- What you will do
Retype all of the data. Every line must match exactly.

======== Data

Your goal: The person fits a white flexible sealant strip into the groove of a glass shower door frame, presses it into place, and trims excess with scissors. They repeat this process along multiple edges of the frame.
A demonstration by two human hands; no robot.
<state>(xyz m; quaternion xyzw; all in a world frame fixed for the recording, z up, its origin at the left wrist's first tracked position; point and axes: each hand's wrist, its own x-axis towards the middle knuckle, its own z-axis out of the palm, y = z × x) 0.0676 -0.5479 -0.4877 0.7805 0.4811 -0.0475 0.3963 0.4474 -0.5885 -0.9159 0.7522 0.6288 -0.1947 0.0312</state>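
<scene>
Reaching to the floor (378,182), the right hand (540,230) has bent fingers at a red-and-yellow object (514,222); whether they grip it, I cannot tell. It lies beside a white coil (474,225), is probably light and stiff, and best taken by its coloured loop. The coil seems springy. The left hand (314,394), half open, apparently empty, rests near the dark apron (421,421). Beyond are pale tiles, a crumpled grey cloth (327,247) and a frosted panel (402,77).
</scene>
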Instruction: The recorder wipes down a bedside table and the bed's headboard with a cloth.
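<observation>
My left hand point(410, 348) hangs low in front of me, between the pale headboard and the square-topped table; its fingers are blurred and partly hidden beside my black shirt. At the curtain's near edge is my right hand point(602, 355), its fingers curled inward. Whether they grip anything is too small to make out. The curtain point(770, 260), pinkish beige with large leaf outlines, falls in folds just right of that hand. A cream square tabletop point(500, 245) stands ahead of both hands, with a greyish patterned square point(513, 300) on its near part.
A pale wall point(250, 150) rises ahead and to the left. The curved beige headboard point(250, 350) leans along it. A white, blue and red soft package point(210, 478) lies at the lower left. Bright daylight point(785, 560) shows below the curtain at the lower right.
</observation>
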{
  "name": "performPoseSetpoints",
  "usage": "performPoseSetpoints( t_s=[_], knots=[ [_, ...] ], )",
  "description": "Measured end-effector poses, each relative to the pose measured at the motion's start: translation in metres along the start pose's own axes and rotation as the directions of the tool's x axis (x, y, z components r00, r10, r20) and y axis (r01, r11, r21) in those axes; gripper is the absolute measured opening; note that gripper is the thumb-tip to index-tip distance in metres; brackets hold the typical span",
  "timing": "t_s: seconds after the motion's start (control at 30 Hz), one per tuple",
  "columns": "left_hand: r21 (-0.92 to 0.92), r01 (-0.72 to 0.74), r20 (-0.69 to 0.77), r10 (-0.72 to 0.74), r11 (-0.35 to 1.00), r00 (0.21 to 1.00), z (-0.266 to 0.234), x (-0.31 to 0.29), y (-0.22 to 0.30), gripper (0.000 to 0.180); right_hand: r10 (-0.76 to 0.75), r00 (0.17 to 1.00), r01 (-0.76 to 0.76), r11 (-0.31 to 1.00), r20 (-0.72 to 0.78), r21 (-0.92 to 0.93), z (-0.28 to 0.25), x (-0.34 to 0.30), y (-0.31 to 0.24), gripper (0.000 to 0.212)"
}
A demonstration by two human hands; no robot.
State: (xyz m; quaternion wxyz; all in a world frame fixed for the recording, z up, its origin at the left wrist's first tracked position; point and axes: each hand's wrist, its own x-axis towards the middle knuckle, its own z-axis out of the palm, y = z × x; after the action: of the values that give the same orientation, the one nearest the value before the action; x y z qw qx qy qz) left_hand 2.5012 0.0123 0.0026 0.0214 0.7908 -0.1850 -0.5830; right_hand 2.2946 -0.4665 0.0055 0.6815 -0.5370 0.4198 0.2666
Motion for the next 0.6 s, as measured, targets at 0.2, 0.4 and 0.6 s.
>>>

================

- Problem solution
Your goal: The person fits a white flexible sealant strip into the groove of a glass shower door frame, presses it into place, and trims excess with scissors. They repeat this process along multiple edges of the frame.
A demonstration by two human hands; no robot.
<state>(xyz m; quaternion xyzw; all in a world frame fixed for the recording, z up, its origin at the left wrist's first tracked position; point and axes: each hand's wrist, its own x-axis towards the middle knuckle, its own z-axis out of the palm, y = z × x) 0.0676 -0.5479 -0.4877 0.7805 0.4811 -0.0475 0.3963 0.4474 -0.5885 -0.9159 0.7522 0.6288 -0.1947 0.0312</state>
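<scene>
Reaching to the floor (378,182), the right hand (540,230) has bent fingers at a red-and-yellow object (514,222); whether they grip it, I cannot tell. It lies beside a white coil (474,225), is probably light and stiff, and best taken by its coloured loop. The coil seems springy. The left hand (314,394), half open, apparently empty, rests near the dark apron (421,421). Beyond are pale tiles, a crumpled grey cloth (327,247) and a frosted panel (402,77).
</scene>
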Instruction: The recorder wipes down a bedside table and the bed's headboard with a cloth.
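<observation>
My left hand point(410, 348) hangs low in front of me, between the pale headboard and the square-topped table; its fingers are blurred and partly hidden beside my black shirt. At the curtain's near edge is my right hand point(602, 355), its fingers curled inward. Whether they grip anything is too small to make out. The curtain point(770, 260), pinkish beige with large leaf outlines, falls in folds just right of that hand. A cream square tabletop point(500, 245) stands ahead of both hands, with a greyish patterned square point(513, 300) on its near part.
A pale wall point(250, 150) rises ahead and to the left. The curved beige headboard point(250, 350) leans along it. A white, blue and red soft package point(210, 478) lies at the lower left. Bright daylight point(785, 560) shows below the curtain at the lower right.
</observation>
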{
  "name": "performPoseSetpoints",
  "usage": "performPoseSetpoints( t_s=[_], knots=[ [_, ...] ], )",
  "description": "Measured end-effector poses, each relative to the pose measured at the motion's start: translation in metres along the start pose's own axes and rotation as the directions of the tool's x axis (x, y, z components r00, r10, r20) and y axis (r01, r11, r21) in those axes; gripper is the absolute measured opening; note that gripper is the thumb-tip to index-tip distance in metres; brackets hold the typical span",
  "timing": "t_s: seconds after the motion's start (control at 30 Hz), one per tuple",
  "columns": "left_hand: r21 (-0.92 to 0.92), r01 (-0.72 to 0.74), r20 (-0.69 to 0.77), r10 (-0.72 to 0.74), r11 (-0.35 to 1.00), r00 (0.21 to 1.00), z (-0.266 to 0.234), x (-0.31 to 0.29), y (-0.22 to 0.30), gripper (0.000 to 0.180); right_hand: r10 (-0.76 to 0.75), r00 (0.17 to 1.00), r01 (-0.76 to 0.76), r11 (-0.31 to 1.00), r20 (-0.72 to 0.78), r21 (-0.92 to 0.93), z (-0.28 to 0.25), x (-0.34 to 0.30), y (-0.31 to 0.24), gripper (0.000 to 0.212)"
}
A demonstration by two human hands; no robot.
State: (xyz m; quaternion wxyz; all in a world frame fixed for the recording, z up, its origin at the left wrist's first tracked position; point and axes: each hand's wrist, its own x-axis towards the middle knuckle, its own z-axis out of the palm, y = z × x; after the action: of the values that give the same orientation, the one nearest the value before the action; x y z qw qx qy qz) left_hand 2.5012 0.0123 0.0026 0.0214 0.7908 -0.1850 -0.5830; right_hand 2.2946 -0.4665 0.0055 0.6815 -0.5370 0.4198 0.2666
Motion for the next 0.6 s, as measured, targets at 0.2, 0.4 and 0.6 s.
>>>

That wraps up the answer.